Information shown: Begin

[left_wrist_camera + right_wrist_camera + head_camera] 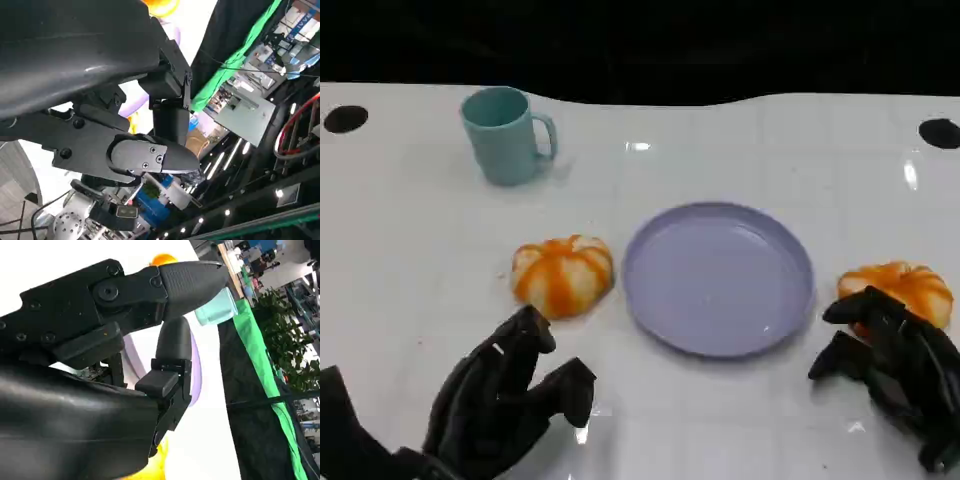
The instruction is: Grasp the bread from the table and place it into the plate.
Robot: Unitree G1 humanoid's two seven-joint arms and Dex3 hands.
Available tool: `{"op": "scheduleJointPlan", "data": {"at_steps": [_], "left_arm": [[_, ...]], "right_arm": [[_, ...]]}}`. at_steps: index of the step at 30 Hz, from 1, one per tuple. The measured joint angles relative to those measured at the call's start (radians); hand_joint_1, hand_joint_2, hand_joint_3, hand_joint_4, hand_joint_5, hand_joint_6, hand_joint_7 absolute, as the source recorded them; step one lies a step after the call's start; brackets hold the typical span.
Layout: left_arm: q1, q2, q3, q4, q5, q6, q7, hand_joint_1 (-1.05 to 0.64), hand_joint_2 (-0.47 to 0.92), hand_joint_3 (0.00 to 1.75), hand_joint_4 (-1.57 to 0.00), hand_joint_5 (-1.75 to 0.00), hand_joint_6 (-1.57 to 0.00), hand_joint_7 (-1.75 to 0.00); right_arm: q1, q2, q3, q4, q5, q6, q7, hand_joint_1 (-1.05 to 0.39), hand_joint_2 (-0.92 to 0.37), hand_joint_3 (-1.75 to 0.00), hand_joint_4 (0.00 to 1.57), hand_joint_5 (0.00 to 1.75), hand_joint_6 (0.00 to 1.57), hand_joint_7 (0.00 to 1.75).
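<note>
Two orange-and-white bread rolls lie on the white table in the head view. One bread roll (563, 273) sits just left of the empty lavender plate (720, 280). The other bread roll (900, 288) sits at the plate's right. My right hand (892, 362) hovers at the near side of that right roll, its fingers (865, 306) spread at the roll's near-left edge and holding nothing. My left hand (510, 400) is near the front edge, below the left roll, with fingers apart and nothing in them. The right wrist view shows a yellow-orange roll (156, 467) close under the hand and the plate (196, 365) beyond.
A teal mug (508, 135) stands at the back left, well away from the plate. Two black holes (345, 118) mark the table's far corners. Open white table lies between the hands in front of the plate.
</note>
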Motion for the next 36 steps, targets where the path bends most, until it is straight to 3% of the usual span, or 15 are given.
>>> {"op": "scheduleJointPlan", "data": {"at_steps": [20, 21, 23, 25, 29, 31, 36], "left_arm": [[0.0, 0.001, 0.002, -0.017, 0.001, 0.02, 0.001, -0.58, 0.92, 0.17, -0.9, -1.75, -0.7, -1.71], [0.0, 0.001, 0.004, -0.017, 0.002, 0.017, 0.001, -0.6, 0.92, 0.18, -0.8, -1.75, -0.66, -1.53], [-0.001, 0.004, 0.001, -0.017, 0.032, -0.013, 0.001, -0.62, 0.92, 0.19, -0.75, -1.75, -0.64, -1.43], [-0.004, 0.008, -0.003, -0.017, 0.068, -0.057, 0.001, -0.62, 0.92, 0.23, -0.61, -1.6, -0.63, -1.06], [-0.009, 0.017, -0.015, -0.021, 0.148, -0.161, 0.004, -0.62, 0.92, 0.24, -0.58, -1.56, -0.64, -0.95], [-0.01, 0.019, -0.022, -0.022, 0.18, -0.199, 0.011, -0.65, 0.92, 0.22, -0.53, -1.0, -0.54, -0.43], [-0.039, 0.069, -0.056, -0.067, 0.359, -0.427, 0.051, -0.69, 0.92, 0.21, -0.39, -0.7, -0.49, -0.14]], "right_arm": [[0.003, 0.001, 0.011, 0.001, -0.022, -0.027, -0.021, -0.53, -0.92, -0.26, 0.66, 1.57, 0.61, 1.27], [0.003, 0.001, 0.011, 0.001, -0.022, -0.026, -0.021, -0.54, -0.92, -0.26, 0.66, 1.56, 0.61, 1.27], [0.003, 0.001, 0.011, 0.001, -0.022, -0.026, -0.023, -0.54, -0.92, -0.26, 0.66, 1.56, 0.61, 1.27], [0.003, 0.002, 0.011, 0.001, -0.022, -0.026, -0.024, -0.54, -0.92, -0.25, 0.66, 1.56, 0.61, 1.26], [0.001, 0.005, 0.01, 0.001, -0.018, -0.022, -0.024, -0.54, -0.92, -0.24, 0.66, 1.56, 0.62, 1.25], [0.0, 0.006, 0.009, 0.002, -0.017, -0.022, -0.022, -0.53, -0.92, -0.29, 0.66, 1.56, 0.61, 1.27], [-0.011, 0.006, 0.009, 0.02, -0.016, -0.025, -0.008, -0.54, -0.92, -0.29, 0.67, 1.57, 0.61, 1.28]]}}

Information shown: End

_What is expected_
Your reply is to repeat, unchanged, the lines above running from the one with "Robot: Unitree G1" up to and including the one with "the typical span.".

_Solution to this problem_
Robot: Unitree G1 humanoid's two seven-joint arms and Dex3 hands.
Available tool: `{"op": "scheduleJointPlan", "data": {"at_steps": [_], "left_arm": [[_, ...]], "right_arm": [[_, ...]]}}`. at_steps: index of the step at 30 Hz, from 1, one per tuple. The measured joint angles relative to those measured at the call's start (radians); hand_joint_1, hand_joint_2, hand_joint_3, hand_joint_4, hand_joint_5, hand_joint_6, hand_joint_7 absolute, as the source recorded them; step one lies a step after the call's start; brackets hold the typical span.

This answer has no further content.